### Required work
Print out the records precisely, keeping each line identical to its source.

### Extracted material
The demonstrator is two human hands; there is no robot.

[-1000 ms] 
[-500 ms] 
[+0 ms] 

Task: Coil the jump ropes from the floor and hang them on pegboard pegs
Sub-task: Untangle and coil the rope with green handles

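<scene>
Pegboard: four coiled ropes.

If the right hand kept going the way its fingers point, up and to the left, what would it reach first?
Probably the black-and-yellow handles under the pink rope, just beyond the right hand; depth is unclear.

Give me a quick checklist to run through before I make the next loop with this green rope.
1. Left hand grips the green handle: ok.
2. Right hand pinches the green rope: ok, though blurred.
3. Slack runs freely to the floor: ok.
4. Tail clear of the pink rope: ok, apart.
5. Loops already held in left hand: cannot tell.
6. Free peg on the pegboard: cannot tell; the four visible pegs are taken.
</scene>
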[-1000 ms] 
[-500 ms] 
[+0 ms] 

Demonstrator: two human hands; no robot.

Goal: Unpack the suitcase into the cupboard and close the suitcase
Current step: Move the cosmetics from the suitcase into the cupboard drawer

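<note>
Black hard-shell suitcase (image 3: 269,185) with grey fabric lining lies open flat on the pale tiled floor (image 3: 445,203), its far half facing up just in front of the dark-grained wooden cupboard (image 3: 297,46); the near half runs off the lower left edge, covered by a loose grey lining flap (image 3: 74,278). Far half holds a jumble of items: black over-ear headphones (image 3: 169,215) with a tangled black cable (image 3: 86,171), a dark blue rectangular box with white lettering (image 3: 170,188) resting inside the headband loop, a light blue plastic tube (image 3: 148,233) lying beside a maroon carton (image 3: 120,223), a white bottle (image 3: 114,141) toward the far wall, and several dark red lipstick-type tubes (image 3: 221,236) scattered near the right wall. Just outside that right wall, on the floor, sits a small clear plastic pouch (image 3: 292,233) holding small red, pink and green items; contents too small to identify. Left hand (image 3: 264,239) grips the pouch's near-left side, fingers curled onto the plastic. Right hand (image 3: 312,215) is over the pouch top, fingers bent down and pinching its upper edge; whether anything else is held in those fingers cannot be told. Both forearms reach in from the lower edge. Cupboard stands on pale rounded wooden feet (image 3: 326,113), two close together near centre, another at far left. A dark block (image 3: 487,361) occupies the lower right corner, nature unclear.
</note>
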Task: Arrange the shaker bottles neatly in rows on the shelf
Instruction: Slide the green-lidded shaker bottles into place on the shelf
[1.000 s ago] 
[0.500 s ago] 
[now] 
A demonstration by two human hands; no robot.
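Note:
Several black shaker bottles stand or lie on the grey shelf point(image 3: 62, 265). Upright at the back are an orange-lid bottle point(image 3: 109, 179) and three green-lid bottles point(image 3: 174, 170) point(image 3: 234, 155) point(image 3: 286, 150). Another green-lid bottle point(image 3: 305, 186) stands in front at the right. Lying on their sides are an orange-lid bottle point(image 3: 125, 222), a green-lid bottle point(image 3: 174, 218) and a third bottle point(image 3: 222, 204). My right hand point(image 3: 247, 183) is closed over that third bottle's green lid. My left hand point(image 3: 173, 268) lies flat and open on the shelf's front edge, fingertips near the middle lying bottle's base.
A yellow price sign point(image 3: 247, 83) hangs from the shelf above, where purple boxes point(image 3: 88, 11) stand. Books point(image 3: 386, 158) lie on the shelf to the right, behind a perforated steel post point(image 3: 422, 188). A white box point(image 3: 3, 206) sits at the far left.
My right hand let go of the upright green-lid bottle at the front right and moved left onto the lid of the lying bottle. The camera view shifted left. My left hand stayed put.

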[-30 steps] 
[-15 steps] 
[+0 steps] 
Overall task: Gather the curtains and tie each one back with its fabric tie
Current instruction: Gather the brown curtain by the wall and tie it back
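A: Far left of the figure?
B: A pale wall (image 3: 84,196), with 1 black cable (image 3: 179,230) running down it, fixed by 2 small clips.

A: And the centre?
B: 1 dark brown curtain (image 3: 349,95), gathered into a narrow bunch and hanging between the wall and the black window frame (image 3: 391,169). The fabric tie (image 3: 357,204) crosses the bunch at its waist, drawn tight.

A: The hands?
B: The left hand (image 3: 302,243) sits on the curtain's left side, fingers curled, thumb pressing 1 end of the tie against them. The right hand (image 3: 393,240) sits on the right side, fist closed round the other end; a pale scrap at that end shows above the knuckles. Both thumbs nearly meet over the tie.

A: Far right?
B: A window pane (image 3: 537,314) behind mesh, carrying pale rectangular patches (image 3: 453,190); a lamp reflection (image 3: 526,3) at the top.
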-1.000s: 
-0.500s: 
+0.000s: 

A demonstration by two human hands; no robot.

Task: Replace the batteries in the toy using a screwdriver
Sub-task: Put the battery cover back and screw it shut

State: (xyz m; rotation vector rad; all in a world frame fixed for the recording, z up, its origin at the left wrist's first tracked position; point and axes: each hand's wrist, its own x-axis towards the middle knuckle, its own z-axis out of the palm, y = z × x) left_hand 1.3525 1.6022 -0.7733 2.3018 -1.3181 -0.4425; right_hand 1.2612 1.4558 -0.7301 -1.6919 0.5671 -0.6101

### Exercise result
The demonstrator is two human hands; there is no robot.

[-1000 ms] 
[-500 ms] 
[+0 ms] 

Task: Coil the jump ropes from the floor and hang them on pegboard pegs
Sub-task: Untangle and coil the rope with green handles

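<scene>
Pegboard: four coiled ropes.

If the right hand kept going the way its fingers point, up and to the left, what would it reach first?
Probably the black-and-yellow handles under the pink rope, just beyond the right hand; depth is unclear.

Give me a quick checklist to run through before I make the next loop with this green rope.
1. Left hand grips the green handle: ok.
2. Right hand pinches the green rope: ok, though blurred.
3. Slack runs freely to the floor: ok.
4. Tail clear of the pink rope: ok, apart.
5. Loops already held in left hand: cannot tell.
6. Free peg on the pegboard: cannot tell; the four visible pegs are taken.
</scene>
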[-1000 ms] 
[-500 ms] 
[+0 ms] 

Demonstrator: two human hands; no robot.

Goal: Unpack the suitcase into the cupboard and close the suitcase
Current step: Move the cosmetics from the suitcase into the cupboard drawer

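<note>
Black hard-shell suitcase (image 3: 269,185) with grey fabric lining lies open flat on the pale tiled floor (image 3: 445,203), its far half facing up just in front of the dark-grained wooden cupboard (image 3: 297,46); the near half runs off the lower left edge, covered by a loose grey lining flap (image 3: 74,278). Far half holds a jumble of items: black over-ear headphones (image 3: 169,215) with a tangled black cable (image 3: 86,171), a dark blue rectangular box with white lettering (image 3: 170,188) resting inside the headband loop, a light blue plastic tube (image 3: 148,233) lying beside a maroon carton (image 3: 120,223), a white bottle (image 3: 114,141) toward the far wall, and several dark red lipstick-type tubes (image 3: 221,236) scattered near the right wall. Just outside that right wall, on the floor, sits a small clear plastic pouch (image 3: 292,233) holding small red, pink and green items; contents too small to identify. Left hand (image 3: 264,239) grips the pouch's near-left side, fingers curled onto the plastic. Right hand (image 3: 312,215) is over the pouch top, fingers bent down and pinching its upper edge; whether anything else is held in those fingers cannot be told. Both forearms reach in from the lower edge. Cupboard stands on pale rounded wooden feet (image 3: 326,113), two close together near centre, another at far left. A dark block (image 3: 487,361) occupies the lower right corner, nature unclear.
</note>
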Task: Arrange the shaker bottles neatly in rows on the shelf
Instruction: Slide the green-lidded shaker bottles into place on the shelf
[1.000 s ago] 
[0.500 s ago] 
[now] 
A demonstration by two human hands; no robot.
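Note:
Several black shaker bottles stand or lie on the grey shelf point(image 3: 62, 265). Upright at the back are an orange-lid bottle point(image 3: 109, 179) and three green-lid bottles point(image 3: 174, 170) point(image 3: 234, 155) point(image 3: 286, 150). Another green-lid bottle point(image 3: 305, 186) stands in front at the right. Lying on their sides are an orange-lid bottle point(image 3: 125, 222), a green-lid bottle point(image 3: 174, 218) and a third bottle point(image 3: 222, 204). My right hand point(image 3: 247, 183) is closed over that third bottle's green lid. My left hand point(image 3: 173, 268) lies flat and open on the shelf's front edge, fingertips near the middle lying bottle's base.
A yellow price sign point(image 3: 247, 83) hangs from the shelf above, where purple boxes point(image 3: 88, 11) stand. Books point(image 3: 386, 158) lie on the shelf to the right, behind a perforated steel post point(image 3: 422, 188). A white box point(image 3: 3, 206) sits at the far left.
My right hand let go of the upright green-lid bottle at the front right and moved left onto the lid of the lying bottle. The camera view shifted left. My left hand stayed put.
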
[-30 steps] 
[-15 steps] 
[+0 steps] 
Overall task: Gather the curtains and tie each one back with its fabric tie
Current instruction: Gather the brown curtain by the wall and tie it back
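A: Far left of the figure?
B: A pale wall (image 3: 84,196), with 1 black cable (image 3: 179,230) running down it, fixed by 2 small clips.

A: And the centre?
B: 1 dark brown curtain (image 3: 349,95), gathered into a narrow bunch and hanging between the wall and the black window frame (image 3: 391,169). The fabric tie (image 3: 357,204) crosses the bunch at its waist, drawn tight.

A: The hands?
B: The left hand (image 3: 302,243) sits on the curtain's left side, fingers curled, thumb pressing 1 end of the tie against them. The right hand (image 3: 393,240) sits on the right side, fist closed round the other end; a pale scrap at that end shows above the knuckles. Both thumbs nearly meet over the tie.

A: Far right?
B: A window pane (image 3: 537,314) behind mesh, carrying pale rectangular patches (image 3: 453,190); a lamp reflection (image 3: 526,3) at the top.
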-1.000s: 
-0.500s: 
+0.000s: 

A demonstration by two human hands; no robot.

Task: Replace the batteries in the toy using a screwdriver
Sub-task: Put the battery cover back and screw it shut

State: (xyz m; rotation vector rad; all in a world frame fixed for the recording, z up, its origin at the left wrist's first tracked position; point and axes: each hand's wrist, its own x-axis towards the middle knuckle, its own z-axis out of the palm, y = z × x) left_hand 1.3525 1.6022 -0.7733 2.3018 -1.3181 -0.4425; right_hand 1.2612 1.4558 -0.7301 -1.6919 0.5671 -0.6101

That wraps up the exercise.